The two-week exposure in vitro included 7 sampling time points per dosing profile, with 3 replicates per time point. To obtain sufficient material for analysis techniques, each replicate consisted of multiple microtissues (36 cardiac or 54 hepatic), which were individually exposed and thereafter pooled before isolation with the AllPrep DNA/RNA/miRNA Universal Kit (Qiagen, Cat #80224).
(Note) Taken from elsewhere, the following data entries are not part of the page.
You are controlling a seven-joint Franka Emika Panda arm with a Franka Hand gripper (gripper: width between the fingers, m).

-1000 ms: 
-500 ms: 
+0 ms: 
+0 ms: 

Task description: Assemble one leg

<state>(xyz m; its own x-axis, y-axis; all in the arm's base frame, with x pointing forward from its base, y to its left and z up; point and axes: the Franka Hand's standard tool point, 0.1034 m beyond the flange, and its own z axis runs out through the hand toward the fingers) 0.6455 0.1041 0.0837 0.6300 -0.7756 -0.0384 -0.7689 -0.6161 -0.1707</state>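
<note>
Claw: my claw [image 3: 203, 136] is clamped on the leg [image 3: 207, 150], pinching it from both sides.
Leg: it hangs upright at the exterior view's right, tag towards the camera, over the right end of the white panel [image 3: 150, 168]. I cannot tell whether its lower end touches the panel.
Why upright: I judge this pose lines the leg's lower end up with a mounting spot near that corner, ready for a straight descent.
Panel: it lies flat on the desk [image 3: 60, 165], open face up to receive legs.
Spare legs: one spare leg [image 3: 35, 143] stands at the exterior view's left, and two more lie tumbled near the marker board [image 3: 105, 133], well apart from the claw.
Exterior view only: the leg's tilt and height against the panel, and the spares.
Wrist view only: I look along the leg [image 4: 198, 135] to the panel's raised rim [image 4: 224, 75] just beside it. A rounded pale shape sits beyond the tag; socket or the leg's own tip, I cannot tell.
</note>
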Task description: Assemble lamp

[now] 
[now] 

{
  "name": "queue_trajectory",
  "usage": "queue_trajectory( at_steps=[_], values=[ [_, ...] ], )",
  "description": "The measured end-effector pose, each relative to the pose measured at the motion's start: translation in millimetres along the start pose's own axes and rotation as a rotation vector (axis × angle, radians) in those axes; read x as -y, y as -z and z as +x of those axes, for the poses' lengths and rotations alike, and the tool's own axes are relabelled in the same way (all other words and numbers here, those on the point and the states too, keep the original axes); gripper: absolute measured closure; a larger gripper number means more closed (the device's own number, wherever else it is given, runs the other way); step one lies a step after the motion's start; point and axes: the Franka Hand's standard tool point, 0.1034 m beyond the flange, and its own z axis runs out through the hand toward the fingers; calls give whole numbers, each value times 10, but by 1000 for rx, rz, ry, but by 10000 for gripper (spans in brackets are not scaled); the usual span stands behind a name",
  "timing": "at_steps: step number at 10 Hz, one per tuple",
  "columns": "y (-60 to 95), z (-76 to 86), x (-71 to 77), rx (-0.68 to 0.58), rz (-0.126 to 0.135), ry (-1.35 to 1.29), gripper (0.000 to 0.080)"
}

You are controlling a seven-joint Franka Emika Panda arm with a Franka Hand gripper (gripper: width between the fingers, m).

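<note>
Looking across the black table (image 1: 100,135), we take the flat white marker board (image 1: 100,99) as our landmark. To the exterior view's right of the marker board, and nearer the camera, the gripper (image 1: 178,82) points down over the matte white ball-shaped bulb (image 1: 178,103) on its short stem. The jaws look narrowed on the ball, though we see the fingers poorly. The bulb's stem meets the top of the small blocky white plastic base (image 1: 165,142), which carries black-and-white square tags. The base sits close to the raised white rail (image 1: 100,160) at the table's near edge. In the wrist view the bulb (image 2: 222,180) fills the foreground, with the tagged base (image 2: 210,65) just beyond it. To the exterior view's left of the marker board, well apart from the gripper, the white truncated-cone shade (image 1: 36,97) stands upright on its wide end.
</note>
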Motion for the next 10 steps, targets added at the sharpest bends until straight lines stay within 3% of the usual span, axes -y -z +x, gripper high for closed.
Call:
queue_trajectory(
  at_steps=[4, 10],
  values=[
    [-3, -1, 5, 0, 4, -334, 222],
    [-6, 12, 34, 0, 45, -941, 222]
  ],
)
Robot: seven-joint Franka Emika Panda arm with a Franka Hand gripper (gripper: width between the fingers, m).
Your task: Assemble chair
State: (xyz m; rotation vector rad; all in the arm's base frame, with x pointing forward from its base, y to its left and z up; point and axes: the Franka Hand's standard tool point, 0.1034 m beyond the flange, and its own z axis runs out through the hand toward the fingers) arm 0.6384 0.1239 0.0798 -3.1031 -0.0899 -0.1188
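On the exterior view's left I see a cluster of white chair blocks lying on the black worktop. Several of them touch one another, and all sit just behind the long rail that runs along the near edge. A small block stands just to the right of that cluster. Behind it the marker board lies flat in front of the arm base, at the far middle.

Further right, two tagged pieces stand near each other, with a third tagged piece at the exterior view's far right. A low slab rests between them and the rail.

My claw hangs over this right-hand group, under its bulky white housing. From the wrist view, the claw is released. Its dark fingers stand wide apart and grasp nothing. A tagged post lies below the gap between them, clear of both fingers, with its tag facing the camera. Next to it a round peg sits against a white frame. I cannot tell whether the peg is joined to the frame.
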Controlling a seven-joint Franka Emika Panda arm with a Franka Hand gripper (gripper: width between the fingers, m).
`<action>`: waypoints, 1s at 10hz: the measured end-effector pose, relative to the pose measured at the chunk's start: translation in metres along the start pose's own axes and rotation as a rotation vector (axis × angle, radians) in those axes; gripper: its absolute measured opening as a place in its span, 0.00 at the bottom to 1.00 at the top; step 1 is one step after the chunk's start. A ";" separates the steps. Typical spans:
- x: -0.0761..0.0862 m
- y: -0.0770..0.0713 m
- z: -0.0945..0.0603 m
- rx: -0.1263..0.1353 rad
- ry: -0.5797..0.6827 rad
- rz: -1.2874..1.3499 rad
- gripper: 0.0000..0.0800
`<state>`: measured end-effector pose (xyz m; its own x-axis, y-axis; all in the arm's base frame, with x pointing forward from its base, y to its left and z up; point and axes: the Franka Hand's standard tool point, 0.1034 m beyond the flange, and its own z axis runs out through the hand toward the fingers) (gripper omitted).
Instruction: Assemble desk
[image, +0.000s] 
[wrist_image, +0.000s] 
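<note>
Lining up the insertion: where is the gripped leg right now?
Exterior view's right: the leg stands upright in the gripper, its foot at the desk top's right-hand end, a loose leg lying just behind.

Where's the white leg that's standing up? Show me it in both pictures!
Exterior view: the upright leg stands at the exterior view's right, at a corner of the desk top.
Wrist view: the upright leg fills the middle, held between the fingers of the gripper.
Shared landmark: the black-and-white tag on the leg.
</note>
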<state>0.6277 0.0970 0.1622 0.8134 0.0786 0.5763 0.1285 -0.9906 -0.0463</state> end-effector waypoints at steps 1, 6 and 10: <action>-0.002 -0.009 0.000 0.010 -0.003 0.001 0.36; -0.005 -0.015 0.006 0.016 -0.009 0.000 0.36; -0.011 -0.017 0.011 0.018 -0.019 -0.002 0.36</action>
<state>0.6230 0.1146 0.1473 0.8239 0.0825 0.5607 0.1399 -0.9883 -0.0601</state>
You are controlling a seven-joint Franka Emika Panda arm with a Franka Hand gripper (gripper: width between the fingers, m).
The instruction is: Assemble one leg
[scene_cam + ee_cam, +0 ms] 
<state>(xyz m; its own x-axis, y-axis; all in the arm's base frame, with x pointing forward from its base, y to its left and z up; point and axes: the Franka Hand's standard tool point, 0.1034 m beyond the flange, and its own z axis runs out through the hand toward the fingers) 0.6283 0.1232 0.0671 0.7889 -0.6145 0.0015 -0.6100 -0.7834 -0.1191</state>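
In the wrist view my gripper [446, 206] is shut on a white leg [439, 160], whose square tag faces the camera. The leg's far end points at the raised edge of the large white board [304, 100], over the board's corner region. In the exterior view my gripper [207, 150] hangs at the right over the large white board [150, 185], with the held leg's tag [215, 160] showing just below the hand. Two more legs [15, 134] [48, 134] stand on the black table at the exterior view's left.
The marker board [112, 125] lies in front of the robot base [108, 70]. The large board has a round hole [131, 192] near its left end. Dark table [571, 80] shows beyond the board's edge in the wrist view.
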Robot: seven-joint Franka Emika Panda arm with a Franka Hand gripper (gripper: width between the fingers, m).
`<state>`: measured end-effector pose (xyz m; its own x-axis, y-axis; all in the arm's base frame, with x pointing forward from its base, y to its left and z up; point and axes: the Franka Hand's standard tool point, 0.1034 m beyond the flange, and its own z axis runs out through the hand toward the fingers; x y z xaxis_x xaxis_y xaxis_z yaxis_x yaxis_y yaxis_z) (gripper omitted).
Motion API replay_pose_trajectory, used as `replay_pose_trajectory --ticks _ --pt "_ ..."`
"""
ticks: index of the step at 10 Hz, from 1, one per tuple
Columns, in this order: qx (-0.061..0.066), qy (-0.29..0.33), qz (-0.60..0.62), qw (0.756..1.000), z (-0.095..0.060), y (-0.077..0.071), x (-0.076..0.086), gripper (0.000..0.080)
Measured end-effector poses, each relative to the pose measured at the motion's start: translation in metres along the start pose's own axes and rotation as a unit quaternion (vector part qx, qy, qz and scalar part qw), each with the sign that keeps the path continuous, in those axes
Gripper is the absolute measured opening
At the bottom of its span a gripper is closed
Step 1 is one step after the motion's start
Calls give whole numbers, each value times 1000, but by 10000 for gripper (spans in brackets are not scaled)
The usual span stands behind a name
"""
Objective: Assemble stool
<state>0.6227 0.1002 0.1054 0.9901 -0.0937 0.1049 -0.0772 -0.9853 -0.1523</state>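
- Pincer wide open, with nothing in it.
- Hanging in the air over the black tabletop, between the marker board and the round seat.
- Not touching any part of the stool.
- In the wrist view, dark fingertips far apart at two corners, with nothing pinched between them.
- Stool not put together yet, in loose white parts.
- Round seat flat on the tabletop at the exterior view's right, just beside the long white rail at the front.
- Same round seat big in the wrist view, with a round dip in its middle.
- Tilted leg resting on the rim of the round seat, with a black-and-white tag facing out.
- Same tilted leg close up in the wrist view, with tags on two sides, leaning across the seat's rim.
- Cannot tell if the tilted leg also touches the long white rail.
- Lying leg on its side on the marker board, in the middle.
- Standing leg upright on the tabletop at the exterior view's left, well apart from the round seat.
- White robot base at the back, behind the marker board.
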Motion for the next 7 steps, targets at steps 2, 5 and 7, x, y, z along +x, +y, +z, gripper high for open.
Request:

Furthermore, proteins were extracted from a pool of 18 microtissues (incubated individually and in parallel with microtissues used for DNA/RNA) using freeze-thaw cycles followed by centrifugation as described previously2. Finally, the medium of the exposed microtissues was used for metabolomics analysis. For metabolomics analysis, 2 additional sampling time points were used: 144 h and 312 h. Because these samples were obtained after a weekend exposure, in which no medium changes took place, metabolites accumulated over 72 h thus facilitating their detection. Batches for data generation (epigenomics, transcriptomics, proteomics and metabolomics) contained all samples that were obtained during an exposure run and therefore correspond to the exposure date (start) included in Appendix I.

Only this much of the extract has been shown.